Achmad Marzuki Dicopot dari Penjabat Gubernur Aceh
Achmad Marzuki digantikan oleh Sekretaris Daerah Aceh Bustami Hamzah. Apakah karena suara Prabowo-Gibran rendah di Aceh?
Oleh
ZULKARNAINI
·3 menit baca
BANDA ACEH, KOMPAS — Penjabat Gubernur Aceh Mayor Jenderal (Purn) Achmad Marzuki dicopot dari jabatan Penjabat Gubernur Aceh. Sebagai gantinya, Presiden Joko Widodo menunjuk Bustami Hamzah yang saat ini menjabat Sekretaris Daerah Aceh.

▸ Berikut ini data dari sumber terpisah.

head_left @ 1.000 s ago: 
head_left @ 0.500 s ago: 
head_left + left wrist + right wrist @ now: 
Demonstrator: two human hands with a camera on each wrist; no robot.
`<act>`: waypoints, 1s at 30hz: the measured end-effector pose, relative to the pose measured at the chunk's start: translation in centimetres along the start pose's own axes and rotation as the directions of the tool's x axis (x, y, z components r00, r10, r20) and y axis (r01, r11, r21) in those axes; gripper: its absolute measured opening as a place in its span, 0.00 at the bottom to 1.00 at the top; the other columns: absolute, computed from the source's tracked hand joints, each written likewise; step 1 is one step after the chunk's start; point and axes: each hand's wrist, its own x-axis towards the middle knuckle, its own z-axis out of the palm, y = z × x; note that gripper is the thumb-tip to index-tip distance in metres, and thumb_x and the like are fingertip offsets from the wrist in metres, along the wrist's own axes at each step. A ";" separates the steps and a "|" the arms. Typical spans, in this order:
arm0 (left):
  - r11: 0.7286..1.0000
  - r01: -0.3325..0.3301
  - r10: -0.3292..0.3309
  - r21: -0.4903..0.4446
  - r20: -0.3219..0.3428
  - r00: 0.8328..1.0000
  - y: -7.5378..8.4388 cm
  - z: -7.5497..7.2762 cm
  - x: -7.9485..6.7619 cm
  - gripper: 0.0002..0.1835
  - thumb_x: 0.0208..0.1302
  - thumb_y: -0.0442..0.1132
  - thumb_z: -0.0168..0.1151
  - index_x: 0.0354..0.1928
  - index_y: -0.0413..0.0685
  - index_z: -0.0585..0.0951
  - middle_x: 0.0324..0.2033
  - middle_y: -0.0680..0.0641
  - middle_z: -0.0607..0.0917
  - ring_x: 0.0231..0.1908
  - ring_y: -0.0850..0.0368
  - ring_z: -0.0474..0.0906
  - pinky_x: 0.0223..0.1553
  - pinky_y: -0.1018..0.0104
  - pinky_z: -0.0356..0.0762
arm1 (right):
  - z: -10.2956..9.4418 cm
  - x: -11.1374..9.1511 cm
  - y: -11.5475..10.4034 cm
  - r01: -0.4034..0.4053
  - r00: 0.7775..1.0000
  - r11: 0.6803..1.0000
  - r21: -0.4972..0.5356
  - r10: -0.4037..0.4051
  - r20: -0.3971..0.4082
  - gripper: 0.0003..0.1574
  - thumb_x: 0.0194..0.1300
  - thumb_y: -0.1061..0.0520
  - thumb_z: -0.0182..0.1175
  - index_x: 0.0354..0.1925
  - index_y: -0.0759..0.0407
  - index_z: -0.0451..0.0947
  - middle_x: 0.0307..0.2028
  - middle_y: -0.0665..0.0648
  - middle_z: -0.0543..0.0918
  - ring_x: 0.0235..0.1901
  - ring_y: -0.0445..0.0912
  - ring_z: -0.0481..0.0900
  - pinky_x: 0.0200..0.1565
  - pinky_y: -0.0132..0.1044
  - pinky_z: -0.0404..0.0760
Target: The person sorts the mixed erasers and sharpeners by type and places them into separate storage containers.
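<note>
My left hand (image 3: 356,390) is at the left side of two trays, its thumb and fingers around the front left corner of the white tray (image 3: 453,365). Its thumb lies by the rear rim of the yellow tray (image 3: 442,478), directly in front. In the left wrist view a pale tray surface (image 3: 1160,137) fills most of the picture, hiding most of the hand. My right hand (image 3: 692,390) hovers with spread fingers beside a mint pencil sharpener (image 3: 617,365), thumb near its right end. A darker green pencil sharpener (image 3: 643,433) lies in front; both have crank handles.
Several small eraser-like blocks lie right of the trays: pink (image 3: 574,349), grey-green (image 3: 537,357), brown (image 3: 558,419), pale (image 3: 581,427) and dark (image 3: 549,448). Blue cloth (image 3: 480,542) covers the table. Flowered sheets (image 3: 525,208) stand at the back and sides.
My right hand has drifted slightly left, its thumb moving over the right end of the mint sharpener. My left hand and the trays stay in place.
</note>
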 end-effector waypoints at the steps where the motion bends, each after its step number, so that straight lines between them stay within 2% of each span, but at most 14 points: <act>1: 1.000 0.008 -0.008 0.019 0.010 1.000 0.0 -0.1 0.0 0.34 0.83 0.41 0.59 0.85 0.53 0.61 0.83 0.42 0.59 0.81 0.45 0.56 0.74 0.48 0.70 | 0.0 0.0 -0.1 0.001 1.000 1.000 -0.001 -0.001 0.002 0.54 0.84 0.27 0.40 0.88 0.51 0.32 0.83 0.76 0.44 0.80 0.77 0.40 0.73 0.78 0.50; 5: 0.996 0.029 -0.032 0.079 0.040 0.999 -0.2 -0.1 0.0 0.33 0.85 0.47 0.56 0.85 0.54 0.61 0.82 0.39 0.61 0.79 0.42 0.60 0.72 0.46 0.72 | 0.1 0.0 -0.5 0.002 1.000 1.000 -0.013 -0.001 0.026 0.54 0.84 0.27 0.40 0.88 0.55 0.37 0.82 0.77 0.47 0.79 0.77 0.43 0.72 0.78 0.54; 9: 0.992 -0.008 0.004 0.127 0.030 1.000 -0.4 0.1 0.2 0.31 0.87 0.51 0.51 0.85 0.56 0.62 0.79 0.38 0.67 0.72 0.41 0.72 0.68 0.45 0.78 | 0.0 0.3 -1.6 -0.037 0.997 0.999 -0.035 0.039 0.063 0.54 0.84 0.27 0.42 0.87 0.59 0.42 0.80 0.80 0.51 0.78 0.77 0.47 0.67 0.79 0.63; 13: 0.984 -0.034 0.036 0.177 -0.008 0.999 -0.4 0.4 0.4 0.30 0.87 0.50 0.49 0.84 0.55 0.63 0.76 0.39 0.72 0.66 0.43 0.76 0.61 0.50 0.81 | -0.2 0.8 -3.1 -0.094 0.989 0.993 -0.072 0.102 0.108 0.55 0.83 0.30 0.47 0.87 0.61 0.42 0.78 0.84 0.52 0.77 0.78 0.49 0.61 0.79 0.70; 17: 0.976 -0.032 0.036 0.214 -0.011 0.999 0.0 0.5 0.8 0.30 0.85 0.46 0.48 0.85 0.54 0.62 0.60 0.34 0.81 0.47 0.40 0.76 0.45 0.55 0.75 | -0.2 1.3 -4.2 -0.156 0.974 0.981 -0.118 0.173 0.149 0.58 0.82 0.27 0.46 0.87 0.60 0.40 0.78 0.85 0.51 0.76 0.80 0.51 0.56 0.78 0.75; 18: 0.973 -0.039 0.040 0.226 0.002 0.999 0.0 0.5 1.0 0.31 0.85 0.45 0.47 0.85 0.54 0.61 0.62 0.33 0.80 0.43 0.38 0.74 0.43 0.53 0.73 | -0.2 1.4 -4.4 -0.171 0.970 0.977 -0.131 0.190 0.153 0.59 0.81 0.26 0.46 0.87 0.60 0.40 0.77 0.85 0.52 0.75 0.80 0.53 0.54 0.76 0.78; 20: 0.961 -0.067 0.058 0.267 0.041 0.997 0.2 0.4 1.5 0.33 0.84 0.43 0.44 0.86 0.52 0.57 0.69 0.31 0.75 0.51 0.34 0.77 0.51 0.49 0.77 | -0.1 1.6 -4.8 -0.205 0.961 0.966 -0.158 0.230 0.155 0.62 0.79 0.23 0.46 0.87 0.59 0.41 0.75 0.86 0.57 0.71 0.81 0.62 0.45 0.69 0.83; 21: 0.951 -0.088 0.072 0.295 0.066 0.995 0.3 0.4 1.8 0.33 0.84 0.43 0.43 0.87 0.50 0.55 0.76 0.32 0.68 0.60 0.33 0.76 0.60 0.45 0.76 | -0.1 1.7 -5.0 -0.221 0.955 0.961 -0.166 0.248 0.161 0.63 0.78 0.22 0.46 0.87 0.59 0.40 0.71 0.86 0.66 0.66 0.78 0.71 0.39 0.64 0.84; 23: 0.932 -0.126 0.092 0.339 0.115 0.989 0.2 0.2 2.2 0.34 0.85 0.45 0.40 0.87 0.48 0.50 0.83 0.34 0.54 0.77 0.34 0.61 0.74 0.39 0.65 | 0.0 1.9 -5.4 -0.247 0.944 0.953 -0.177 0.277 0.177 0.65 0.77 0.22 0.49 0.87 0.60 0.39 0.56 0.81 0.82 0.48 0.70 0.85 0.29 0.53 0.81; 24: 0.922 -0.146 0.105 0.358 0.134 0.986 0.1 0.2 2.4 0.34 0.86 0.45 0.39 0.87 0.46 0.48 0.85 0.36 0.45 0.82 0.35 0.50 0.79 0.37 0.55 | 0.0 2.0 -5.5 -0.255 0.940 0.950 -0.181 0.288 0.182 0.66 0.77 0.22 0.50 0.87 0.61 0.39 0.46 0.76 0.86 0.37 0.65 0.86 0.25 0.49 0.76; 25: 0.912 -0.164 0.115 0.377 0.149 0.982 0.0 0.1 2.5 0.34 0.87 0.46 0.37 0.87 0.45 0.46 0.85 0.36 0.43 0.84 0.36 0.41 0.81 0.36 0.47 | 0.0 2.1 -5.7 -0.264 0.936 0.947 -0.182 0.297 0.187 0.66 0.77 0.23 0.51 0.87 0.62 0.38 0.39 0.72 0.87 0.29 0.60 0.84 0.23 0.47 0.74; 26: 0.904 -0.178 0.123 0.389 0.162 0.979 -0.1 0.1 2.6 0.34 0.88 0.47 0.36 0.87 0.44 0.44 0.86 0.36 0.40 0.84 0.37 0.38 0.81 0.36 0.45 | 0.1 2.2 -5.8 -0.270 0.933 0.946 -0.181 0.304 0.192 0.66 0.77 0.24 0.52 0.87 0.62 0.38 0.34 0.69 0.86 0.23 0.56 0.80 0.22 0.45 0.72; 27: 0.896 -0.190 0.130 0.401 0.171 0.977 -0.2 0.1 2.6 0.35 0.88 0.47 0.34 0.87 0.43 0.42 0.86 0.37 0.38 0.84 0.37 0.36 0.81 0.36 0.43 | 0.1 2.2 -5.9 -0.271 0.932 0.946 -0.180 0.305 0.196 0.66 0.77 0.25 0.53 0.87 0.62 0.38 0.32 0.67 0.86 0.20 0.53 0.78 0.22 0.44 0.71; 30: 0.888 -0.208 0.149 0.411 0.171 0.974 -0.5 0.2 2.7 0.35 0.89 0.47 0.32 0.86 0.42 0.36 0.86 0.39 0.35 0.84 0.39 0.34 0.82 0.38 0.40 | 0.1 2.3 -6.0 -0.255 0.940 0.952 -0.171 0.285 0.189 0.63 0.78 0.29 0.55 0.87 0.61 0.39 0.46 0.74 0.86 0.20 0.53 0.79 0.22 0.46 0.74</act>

Juru Bicara Pemerintah Provinsi Aceh Muhammad MTA mengatakan, pelantikan dijadwalkan berlangsung pada Rabu (13/3/2024) siang di Kementerian Dalam Negeri, Jakarta. Pelantikan dilakukan oleh Menteri Dalam Negeri Tito Karnavian.
Ada dugaan Achmad Marzuki dicopot karena komunikasi politik dengan Dewan Perwakilan Rakyat Aceh buruk dan hubungan dengan Sekda Bustami tidak harmonis. Di sisi lain, hasil pemilihan presiden di Aceh disebut ikut memicu pergantian Achmad Marzuki.
Hasil pilpres di Aceh menunjukkan, pasangan Anies Baswedan-Muhaimin Iskandar menang telak, yakni meraih 2.369.534 suara, sementara Prabowo Subianto-Gibran Rakabuming Raka mendapatkan 787.024 suara, dan pasangan Ganjar Pranowo-Mahfud MD hanya memperoleh 64.677 suara.
Ditanya penyebab Achmad Marzuki diganti, Muhammad MTA tidak mau menjawab. ”Kami tidak tahu alasan pergantian. Ini sepenuhnya hak prerogatif Presiden. Kami tidak bisa menjawab hal itu,” kata Muhammad.
Namun, Muhammad berharap siapa pun yang ditunjuk oleh Presiden merupakan orang yang tepat untuk memimpin Aceh.
Achmad Marzuki dilantik sebagai Penjabat Gubernur Aceh pada 6 Juli 2022. Dia adalah mantan Panglima Kodam Iskandar Muda pada 2020-2021.
Dosen Ilmu Ekonomi Universitas Syiah Kuala, Banda Aceh, Rustam Effendi, menilai, penggantian Achmad Marzuki dengan Bustami yang merupakan putra Aceh sudah tepat. Bustami sebagai pegawai negeri senior dianggap lebih tahu tentang persoalan Aceh.
Rustam mengatakan, nyaris dua tahun Aceh di bawah kepemimpinan Achmad Marzuki, tetapi tidak ada pembangunan yang berarti. Angka kemiskinan dan pengangguran masih tinggi. Pada 2023, Aceh masih menjadi provinsi dengan jumlah penduduk miskin terbesar di Sumatera.
Rustam menilai, penggantian Achmad Marzuki ada kaitannya dengan polemik Anggaran Pendapatan dan Belanja Daerah (APBD) tahun 2024 yang tidak kunjung disahkan. Hingga Maret, APBD Aceh 2024 belum disahkan. Dampaknya ialah anggaran daerah belum bisa dicairkan untuk program pembangunan.
”Komunikasi Achmad Marzuki dengan DPR Aceh tidak berjalan sehingga menghambat pengesahan anggaran,” kata Rustam.
Rustam mengatakan, struktur ekonomi Aceh masih mengandalkan anggaran atau belanja Pemprov Aceh. Ketika belanja pemerintah tidak berjalan, aktivitas ekonomi lain akan terhambat.
Dosen Ilmu Politik Universitas Abulyatama, Aceh Besar, Usman, mengatakan, persoalan komunikasi politik dengan DPR Aceh dan hasil pilpres patut diduga menjadi alasan pencopotan Achmad Marzuki.
Usman menambahkan, komunikasi politik antara eksekutif dan legislatif harus berjalan baik agar roda pemerintahan melaju mulus. Penundaan pengesahan anggaran daerah disebabkan belum ada titik temu antara eksekutif dan legislatif.
”Harus diganti. Ini adalah solusi agar dua lembaga politik di Aceh bisa kembali menjalin hubungan dengan baik,” kata Usman.
Usman menambahkan, saat ini Aceh harus fokus pada persiapan Pekan Olahraga Nasional (PON). Jika eksekutif dan legislatif tidak harmonis, persiapan PON bisa terhambat. Pengesahan anggaran perlu dipercepat agar anggaran daerah untuk renovasi arena PON dapat segera digunakan.